I couldn’t get the image from my mind. Many nights, I’d wake to find myself in a cold sweat, the sound of my own screams still ringing in my ears. What creature – what monster could be capable of such things? The horror of it all seemed too complex; like from a story I had heard from my childhood. Yet, this was no dream.

Even in the humming silence of church, where I thought I was safe from such evil thoughts, I heard his cries for help. Even when I shut my eyes, I saw his mangled and bloodied body thrown aside like a rag doll. And I, I who shared such a deep relationship with him, stood there. Frozen in fear, some would say. Fear was an understatement compared to the way I felt that night. I was petrified. A thousand times I told my feet to move – my voice to scream. And a thousand times, the actions of my body rejected the thoughts of my mind. I watched them kill him. And I did nothing to stop it.

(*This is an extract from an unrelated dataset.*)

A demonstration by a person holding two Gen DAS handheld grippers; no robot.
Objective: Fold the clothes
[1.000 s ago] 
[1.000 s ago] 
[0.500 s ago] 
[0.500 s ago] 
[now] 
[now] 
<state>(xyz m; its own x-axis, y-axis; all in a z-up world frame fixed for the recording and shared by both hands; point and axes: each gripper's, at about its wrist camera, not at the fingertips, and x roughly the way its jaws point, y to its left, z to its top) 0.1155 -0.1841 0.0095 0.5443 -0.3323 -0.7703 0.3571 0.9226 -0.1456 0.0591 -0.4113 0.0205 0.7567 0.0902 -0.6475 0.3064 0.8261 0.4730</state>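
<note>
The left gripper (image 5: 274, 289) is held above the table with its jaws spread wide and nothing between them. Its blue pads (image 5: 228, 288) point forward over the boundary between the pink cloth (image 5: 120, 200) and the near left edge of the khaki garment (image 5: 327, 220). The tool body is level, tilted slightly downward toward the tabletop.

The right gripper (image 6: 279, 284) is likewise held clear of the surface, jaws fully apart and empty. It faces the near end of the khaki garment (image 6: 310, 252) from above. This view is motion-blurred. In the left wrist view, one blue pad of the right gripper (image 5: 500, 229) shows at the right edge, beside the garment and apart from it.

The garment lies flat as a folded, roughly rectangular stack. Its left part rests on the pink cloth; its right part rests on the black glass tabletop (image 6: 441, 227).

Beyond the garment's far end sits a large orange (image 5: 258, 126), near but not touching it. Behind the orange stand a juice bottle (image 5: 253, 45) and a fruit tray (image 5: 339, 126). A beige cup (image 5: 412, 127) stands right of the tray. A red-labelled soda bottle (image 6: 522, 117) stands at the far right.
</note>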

I relive the night often in my mind. Wondering what I could’ve done to change it…

____________________________


The date was early April.

I remember because spring was just beginning. How I loved spring. The flowers were blooming, dotting the countryside with vibrant colors. Even in the shade, one could still be kissed by the sun’s bright rays. And, oh, there was such music! The soft patter of the animals’ feet against the forest floors; the gurgle of the streams passing over the rocks; the birds calling to one another and answering back: nature’s own symphony.

I relaxed in my usual spot under the oak tree that grew just outside the town. I liked this spot for its solitude. No one bothered to disturb me here. From here, I could observe my world as it passed me by. I was invisible here, cloaked under the shade of the tree. I soon lost myself in my own imagination.

It was the night that woke me. There was a subtle change in the atmosphere and I sensed it. I don’t exactly know how I did it, though. I’ve always had a strange fascination with nature. While others simply saw it, I felt it.

I knew I had to go home.

There was a strange energy surrounding the town. As I neared my house, I realized the tension emitted from there. It was as if could hear the thoughts of those inside. Of course, I knew I couldn’t. But the emotion was so strong it seemed to pour from the walls. I wondered what lied in store for me on the other side of the door. For a moment, I contemplated turning back.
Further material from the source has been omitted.